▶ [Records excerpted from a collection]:

* * *

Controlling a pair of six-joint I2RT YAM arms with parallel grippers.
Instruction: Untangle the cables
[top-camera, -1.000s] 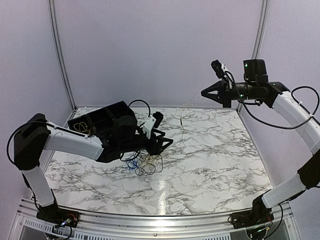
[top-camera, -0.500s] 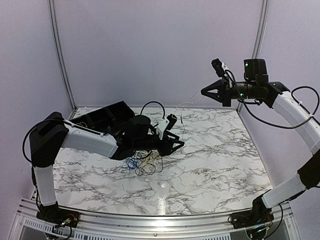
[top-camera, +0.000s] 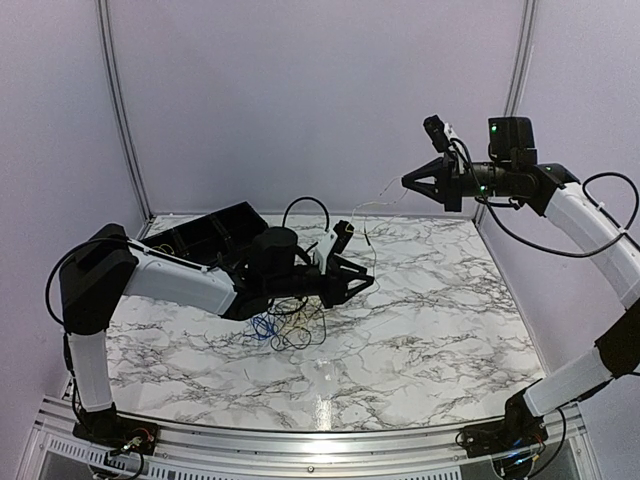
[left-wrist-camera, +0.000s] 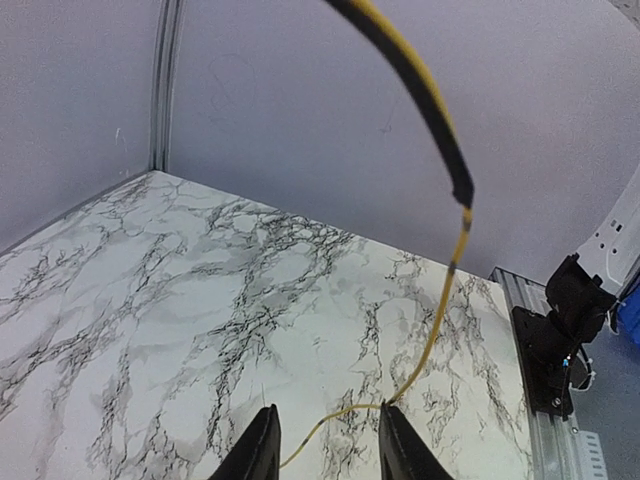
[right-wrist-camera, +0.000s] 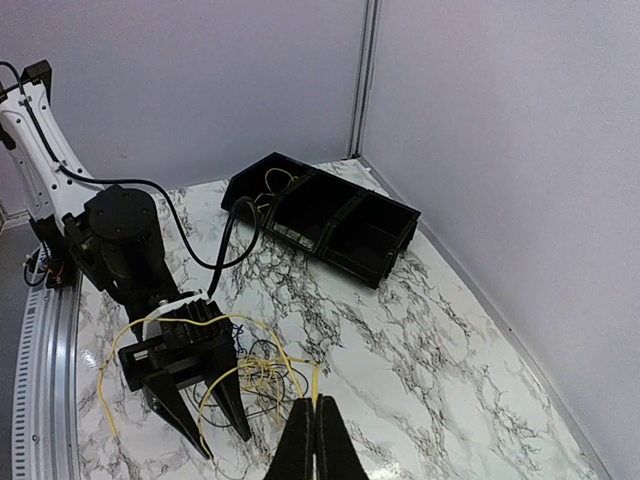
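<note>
Right gripper (right-wrist-camera: 313, 404) pinches the yellow cable (right-wrist-camera: 314, 380) above the tangle

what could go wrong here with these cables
The right claw holds a yellow cable high up, running down to the pile; pulling may tighten the tangle or drag it. Yellow loops lie over the left claw, so they could snag on it. Between its open fingers the cable sits off centre and may slip out.

A robot lab cell: bare lilac walls (top-camera: 300, 100), marble-print table (top-camera: 450, 330), arms (top-camera: 170, 285) bolted to an aluminium rail (top-camera: 300, 443).
</note>
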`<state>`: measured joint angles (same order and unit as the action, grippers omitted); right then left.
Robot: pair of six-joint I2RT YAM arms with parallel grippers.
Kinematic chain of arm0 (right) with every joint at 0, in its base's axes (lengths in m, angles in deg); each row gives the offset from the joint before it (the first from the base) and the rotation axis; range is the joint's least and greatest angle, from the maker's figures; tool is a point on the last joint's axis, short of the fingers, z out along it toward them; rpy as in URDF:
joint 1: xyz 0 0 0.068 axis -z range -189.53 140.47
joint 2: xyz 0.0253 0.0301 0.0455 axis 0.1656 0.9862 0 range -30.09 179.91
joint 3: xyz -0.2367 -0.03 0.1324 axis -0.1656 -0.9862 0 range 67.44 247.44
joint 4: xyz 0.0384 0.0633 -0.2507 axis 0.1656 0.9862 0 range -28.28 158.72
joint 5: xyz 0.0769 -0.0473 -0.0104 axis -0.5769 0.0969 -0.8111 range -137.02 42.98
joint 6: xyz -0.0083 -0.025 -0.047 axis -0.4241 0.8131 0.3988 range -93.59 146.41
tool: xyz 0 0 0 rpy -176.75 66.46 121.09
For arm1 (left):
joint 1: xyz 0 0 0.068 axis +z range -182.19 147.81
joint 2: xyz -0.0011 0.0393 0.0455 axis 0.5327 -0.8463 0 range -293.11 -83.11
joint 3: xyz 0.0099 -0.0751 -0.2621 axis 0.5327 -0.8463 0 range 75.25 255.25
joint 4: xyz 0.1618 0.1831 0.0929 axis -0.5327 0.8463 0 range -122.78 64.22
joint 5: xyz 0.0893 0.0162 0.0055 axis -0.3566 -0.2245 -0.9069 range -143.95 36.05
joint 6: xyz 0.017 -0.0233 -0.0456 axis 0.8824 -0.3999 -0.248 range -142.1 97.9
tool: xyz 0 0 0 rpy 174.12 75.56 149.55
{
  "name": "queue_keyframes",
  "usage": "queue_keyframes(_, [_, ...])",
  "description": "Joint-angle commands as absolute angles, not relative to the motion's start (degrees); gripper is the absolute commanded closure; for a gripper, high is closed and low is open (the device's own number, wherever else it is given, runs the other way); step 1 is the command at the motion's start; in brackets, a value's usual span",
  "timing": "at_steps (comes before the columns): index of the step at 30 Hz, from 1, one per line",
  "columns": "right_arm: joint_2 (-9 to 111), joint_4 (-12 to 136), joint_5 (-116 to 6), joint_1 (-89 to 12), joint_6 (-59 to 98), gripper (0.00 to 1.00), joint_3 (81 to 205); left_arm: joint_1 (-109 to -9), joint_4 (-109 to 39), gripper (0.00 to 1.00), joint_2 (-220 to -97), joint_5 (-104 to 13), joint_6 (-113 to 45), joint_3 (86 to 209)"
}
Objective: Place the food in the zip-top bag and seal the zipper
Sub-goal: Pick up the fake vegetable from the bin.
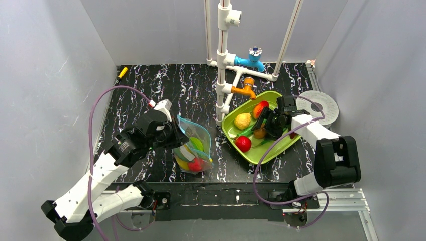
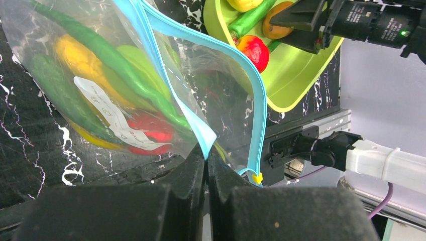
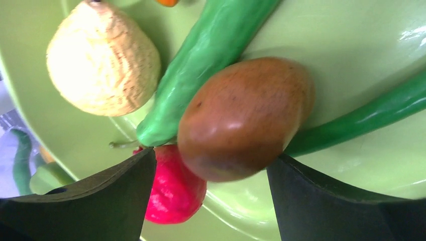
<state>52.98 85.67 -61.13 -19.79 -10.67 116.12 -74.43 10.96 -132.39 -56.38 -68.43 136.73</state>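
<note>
**Q:** What is the layout, starting from the largest item?

**A:** A black marbled counter (image 1: 150, 90) carries everything. A lime-green tray (image 1: 274, 96) sits right of centre in the top view. The clear bag (image 1: 193, 143) sits left of centre, near the tray but apart from it.

**Q:** What is the condition of the bag?

**A:** The mouth is open. In the left wrist view the two halves of the light-blue zipper (image 2: 258, 100) spread apart toward the top of the frame. Green, yellow and red food shows through the plastic, behind a white label (image 2: 108, 113).

**Q:** What is the left gripper doing?

**A:** The left gripper (image 2: 206, 163) is pinched tight on the near zipper edge of the bag, with no gap between its fingers.

**Q:** And the right gripper?

**A:** The right gripper (image 3: 211, 160) is over the tray, with its fingers spread wide on either side of a brown fruit (image 3: 246, 115). The finger at the lower right of the frame is at the fruit's edge. The finger at the lower left stands clear of it.

**Q:** What else is in the tray?

**A:**
- A long green vegetable (image 3: 211, 55) lies against the brown fruit.
- A pale bumpy pear (image 3: 103, 60) is at the upper left of the right wrist view.
- A red fruit (image 3: 176, 191) is at the lower centre.
- A second green vegetable (image 3: 371, 115) runs to the right edge.
</note>
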Motion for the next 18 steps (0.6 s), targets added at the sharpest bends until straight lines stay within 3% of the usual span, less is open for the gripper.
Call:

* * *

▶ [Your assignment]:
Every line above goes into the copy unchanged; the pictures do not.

▶ [Final answer]:
Controlling a pair of six-joint I2RT YAM arms with parallel grippers.
Instruction: Untangle the cables
[top-camera, -1.000s] 
[top-camera, -0.500s] 
[top-camera, +0.000s] 
[left-wrist-camera, +0.000s] 
[right-wrist-camera, +0.000s] 
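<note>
Right gripper (right-wrist-camera: 313, 404) pinches the yellow cable (right-wrist-camera: 314, 380) above the tangle

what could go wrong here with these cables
The right claw holds a yellow cable high up, running down to the pile; pulling may tighten the tangle or drag it. Yellow loops lie over the left claw, so they could snag on it. Between its open fingers the cable sits off centre and may slip out.

A robot lab cell: bare lilac walls (top-camera: 300, 100), marble-print table (top-camera: 450, 330), arms (top-camera: 170, 285) bolted to an aluminium rail (top-camera: 300, 443).
</note>
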`<state>`: measured joint angles (same order and unit as the action, grippers omitted); right then left.
Robot: pair of six-joint I2RT YAM arms with parallel grippers.
Kinematic chain of arm0 (right) with every joint at 0, in its base's axes (lengths in m, angles in deg); each row gives the offset from the joint before it (the first from the base) and the rotation axis; range is the joint's least and greatest angle, from the maker's figures; tool is a point on the last joint's axis, short of the fingers, z out along it toward them; rpy as in URDF:
joint 1: xyz 0 0 0.068 axis -z range -189.53 140.47
joint 2: xyz 0.0253 0.0301 0.0455 axis 0.1656 0.9862 0 range -30.09 179.91
joint 3: xyz -0.2367 -0.03 0.1324 axis -0.1656 -0.9862 0 range 67.44 247.44
joint 4: xyz 0.0384 0.0633 -0.2507 axis 0.1656 0.9862 0 range -28.28 158.72
joint 5: xyz 0.0769 -0.0473 -0.0104 axis -0.5769 0.0969 -0.8111 range -137.02 42.98
joint 6: xyz -0.0083 -0.025 -0.047 axis -0.4241 0.8131 0.3988 range -93.59 146.41
tool: xyz 0 0 0 rpy -176.75 66.46 121.09
For arm1 (left):
joint 1: xyz 0 0 0.068 axis +z range -182.19 147.81
joint 2: xyz -0.0011 0.0393 0.0455 axis 0.5327 -0.8463 0 range -293.11 -83.11
joint 3: xyz 0.0099 -0.0751 -0.2621 axis 0.5327 -0.8463 0 range 75.25 255.25
joint 4: xyz 0.1618 0.1831 0.0929 axis -0.5327 0.8463 0 range -122.78 64.22
joint 5: xyz 0.0893 0.0162 0.0055 axis -0.3566 -0.2245 -0.9069 range -143.95 36.05
joint 6: xyz 0.017 -0.0233 -0.0456 axis 0.8824 -0.3999 -0.248 range -142.1 97.9
tool: xyz 0 0 0 rpy 174.12 75.56 149.55
{
  "name": "queue_keyframes",
  "usage": "queue_keyframes(_, [_, ...])",
  "description": "Joint-angle commands as absolute angles, not relative to the motion's start (degrees); gripper is the absolute commanded closure; for a gripper, high is closed and low is open (the device's own number, wherever else it is given, runs the other way); step 1 is the command at the motion's start; in brackets, a value's usual span",
  "timing": "at_steps (comes before the columns): index of the step at 30 Hz, from 1, one per line",
  "columns": "right_arm: joint_2 (-9 to 111), joint_4 (-12 to 136), joint_5 (-116 to 6), joint_1 (-89 to 12), joint_6 (-59 to 98), gripper (0.00 to 1.00), joint_3 (81 to 205); left_arm: joint_1 (-109 to -9), joint_4 (-109 to 39), gripper (0.00 to 1.00), joint_2 (-220 to -97), joint_5 (-104 to 13), joint_6 (-113 to 45), joint_3 (86 to 209)"
}
Objective: Place the food in the zip-top bag and seal the zipper
Sub-goal: Pick up the fake vegetable from the bin.
<state>52.98 85.67 -61.13 -19.79 -10.67 116.12 -74.43 10.96 -132.39 -56.38 -68.43 136.73</state>
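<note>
**Q:** What is the layout, starting from the largest item?

**A:** A black marbled counter (image 1: 150, 90) carries everything. A lime-green tray (image 1: 274, 96) sits right of centre in the top view. The clear bag (image 1: 193, 143) sits left of centre, near the tray but apart from it.

**Q:** What is the condition of the bag?

**A:** The mouth is open. In the left wrist view the two halves of the light-blue zipper (image 2: 258, 100) spread apart toward the top of the frame. Green, yellow and red food shows through the plastic, behind a white label (image 2: 108, 113).

**Q:** What is the left gripper doing?

**A:** The left gripper (image 2: 206, 163) is pinched tight on the near zipper edge of the bag, with no gap between its fingers.

**Q:** And the right gripper?

**A:** The right gripper (image 3: 211, 160) is over the tray, with its fingers spread wide on either side of a brown fruit (image 3: 246, 115). The finger at the lower right of the frame is at the fruit's edge. The finger at the lower left stands clear of it.

**Q:** What else is in the tray?

**A:**
- A long green vegetable (image 3: 211, 55) lies against the brown fruit.
- A pale bumpy pear (image 3: 103, 60) is at the upper left of the right wrist view.
- A red fruit (image 3: 176, 191) is at the lower centre.
- A second green vegetable (image 3: 371, 115) runs to the right edge.
</note>
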Motion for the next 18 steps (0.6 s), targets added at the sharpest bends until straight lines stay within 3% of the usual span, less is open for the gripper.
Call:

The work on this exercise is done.